=== EXERCISE PROMPT ===
Track down every line below that holds "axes" and copy it.

= = = =

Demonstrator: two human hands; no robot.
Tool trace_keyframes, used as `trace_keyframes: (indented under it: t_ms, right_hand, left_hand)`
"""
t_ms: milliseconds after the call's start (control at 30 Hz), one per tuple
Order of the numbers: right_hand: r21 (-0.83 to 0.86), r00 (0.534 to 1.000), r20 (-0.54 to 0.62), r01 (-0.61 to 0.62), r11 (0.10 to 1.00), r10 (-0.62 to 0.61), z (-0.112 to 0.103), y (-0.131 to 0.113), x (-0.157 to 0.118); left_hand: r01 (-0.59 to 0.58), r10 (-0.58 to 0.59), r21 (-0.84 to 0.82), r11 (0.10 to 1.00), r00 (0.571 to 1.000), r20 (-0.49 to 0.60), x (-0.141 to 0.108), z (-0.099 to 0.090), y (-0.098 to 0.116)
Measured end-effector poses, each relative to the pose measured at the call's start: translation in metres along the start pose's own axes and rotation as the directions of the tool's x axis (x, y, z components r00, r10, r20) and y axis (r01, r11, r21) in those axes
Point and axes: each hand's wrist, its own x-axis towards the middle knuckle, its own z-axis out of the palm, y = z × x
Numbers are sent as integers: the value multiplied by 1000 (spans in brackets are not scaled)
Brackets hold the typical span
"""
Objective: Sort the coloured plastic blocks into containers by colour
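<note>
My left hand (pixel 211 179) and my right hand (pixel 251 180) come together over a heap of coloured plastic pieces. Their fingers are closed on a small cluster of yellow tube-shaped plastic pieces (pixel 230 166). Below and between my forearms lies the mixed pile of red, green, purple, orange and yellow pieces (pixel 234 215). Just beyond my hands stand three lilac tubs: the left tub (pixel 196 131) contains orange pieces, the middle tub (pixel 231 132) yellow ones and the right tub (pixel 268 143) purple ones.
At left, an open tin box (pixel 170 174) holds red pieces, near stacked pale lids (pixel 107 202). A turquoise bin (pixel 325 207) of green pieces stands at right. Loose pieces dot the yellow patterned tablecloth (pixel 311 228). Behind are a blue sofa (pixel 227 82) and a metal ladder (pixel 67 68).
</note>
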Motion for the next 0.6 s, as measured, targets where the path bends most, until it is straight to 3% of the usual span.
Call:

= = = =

=== ANSWER SPACE ===
Measured end-effector poses, each relative to the pose measured at the call's start: translation in metres along the start pose's own axes and rotation as the directions of the tool's x axis (x, y, z components r00, r10, r20) and y axis (r01, r11, r21) in those axes
Point and axes: each hand's wrist, its own x-axis towards the middle knuckle, its own z-axis out of the palm, y = z × x

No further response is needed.